=== TASK INSTRUCTIONS ===
Every line containing the word "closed" is to be copied from the data below.

=== DATA SECTION ===
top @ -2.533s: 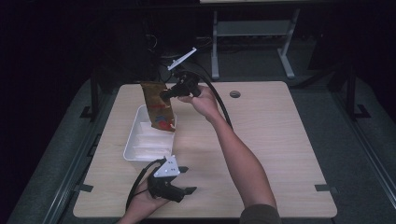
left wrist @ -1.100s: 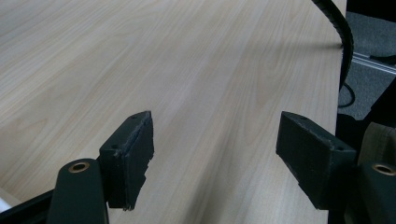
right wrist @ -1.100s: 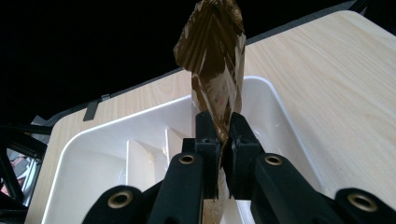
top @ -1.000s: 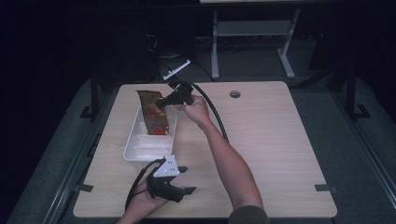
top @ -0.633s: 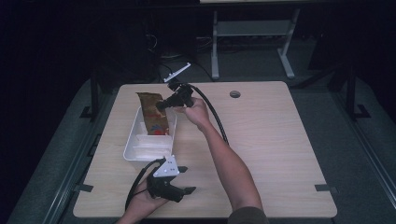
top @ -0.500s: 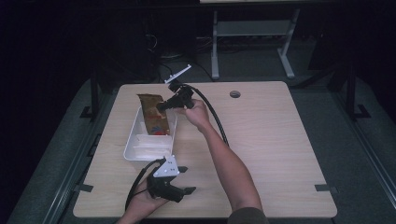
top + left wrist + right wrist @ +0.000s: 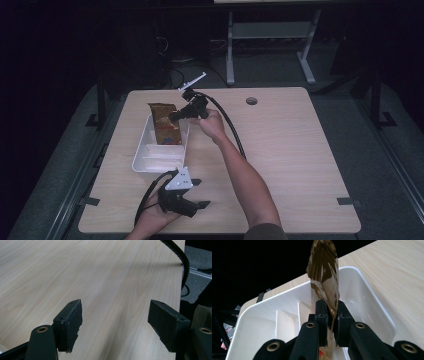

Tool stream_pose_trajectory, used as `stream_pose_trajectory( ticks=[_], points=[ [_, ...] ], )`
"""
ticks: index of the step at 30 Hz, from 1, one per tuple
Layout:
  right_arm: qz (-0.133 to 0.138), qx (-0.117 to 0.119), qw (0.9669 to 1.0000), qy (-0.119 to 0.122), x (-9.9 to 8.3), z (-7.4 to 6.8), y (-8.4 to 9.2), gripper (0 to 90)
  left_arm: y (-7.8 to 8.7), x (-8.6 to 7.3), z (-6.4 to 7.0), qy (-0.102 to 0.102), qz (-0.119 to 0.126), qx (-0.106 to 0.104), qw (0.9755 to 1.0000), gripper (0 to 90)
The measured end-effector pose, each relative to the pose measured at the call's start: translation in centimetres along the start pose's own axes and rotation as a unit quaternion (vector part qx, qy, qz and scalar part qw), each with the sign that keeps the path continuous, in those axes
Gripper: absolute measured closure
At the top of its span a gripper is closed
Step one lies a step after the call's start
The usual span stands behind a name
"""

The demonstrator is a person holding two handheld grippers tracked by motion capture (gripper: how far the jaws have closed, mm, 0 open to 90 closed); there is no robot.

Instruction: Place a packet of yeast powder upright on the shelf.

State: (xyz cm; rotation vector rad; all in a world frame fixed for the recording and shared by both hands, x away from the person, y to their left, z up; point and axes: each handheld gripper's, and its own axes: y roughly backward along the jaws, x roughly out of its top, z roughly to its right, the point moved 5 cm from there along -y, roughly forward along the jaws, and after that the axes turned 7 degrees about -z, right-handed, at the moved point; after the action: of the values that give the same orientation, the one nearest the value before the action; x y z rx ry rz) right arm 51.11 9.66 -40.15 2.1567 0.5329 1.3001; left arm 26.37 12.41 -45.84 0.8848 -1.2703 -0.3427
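A brown and gold snack bag (image 7: 161,116) stands upright in the far compartment of the white divided tray (image 7: 150,161). My right gripper (image 7: 173,117) holds the bag by its right edge. In the right gripper view the bag (image 7: 323,272) is pinched between the two pads (image 7: 322,312) over the tray (image 7: 362,290). The jaws have just been opening slightly, with the bag still pressed between them. My left gripper (image 7: 199,192) rests near the table's front edge, open, with nothing but bare tabletop between its jaws (image 7: 115,312).
The tray sits on the left half of the wooden table (image 7: 290,150), with dividers marking off several compartments. The right gripper's black cable (image 7: 232,127) arcs across the table behind the forearm. A round cable hole (image 7: 251,101) lies at the back.
My right gripper has carried the bag down and to the left, lowering it into the tray's far end. The left gripper has stayed where it was.
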Motion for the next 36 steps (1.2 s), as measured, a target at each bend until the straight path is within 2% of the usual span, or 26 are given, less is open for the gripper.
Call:
stream_pose_trajectory(
  ticks=[11, 20, 26, 36],
  points=[
    [0.003, -0.006, 0.9999, -0.011, -0.7, 0.2, -0.1, 76.7, -0.3, 0.0, 0.1, 0.001, -0.003, -0.002, 1.0000, 26.4],
    [0.001, -0.013, 0.9997, -0.019, -0.9, 0.1, 0.3, 63.1, -0.3, 0.1, 0.1, 0.001, -0.002, -0.002, 1.0000, 26.4],
    [0.003, -0.019, 0.9994, -0.028, -1.4, 0.3, 1.0, 55.5, -0.2, 0.1, 0.1, 0.002, -0.001, -0.004, 1.0000, 26.3],
    [0.011, -0.023, 0.9991, -0.034, -2.6, 0.1, 2.6, 50.8, -0.2, 0.2, 0.0, 0.003, 0.003, -0.004, 1.0000, 26.0]
  ],
)
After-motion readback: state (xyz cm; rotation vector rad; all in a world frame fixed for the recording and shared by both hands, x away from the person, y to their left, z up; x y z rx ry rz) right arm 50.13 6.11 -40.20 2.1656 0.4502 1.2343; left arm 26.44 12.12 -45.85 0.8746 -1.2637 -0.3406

=== RESPONSE TO THE TASK ===
At the top of its span a gripper is closed
The demonstrator is a person holding two handheld grippers tracked by motion capture (gripper: how far the jaws have closed, mm, 0 open to 90 closed); there is no robot.

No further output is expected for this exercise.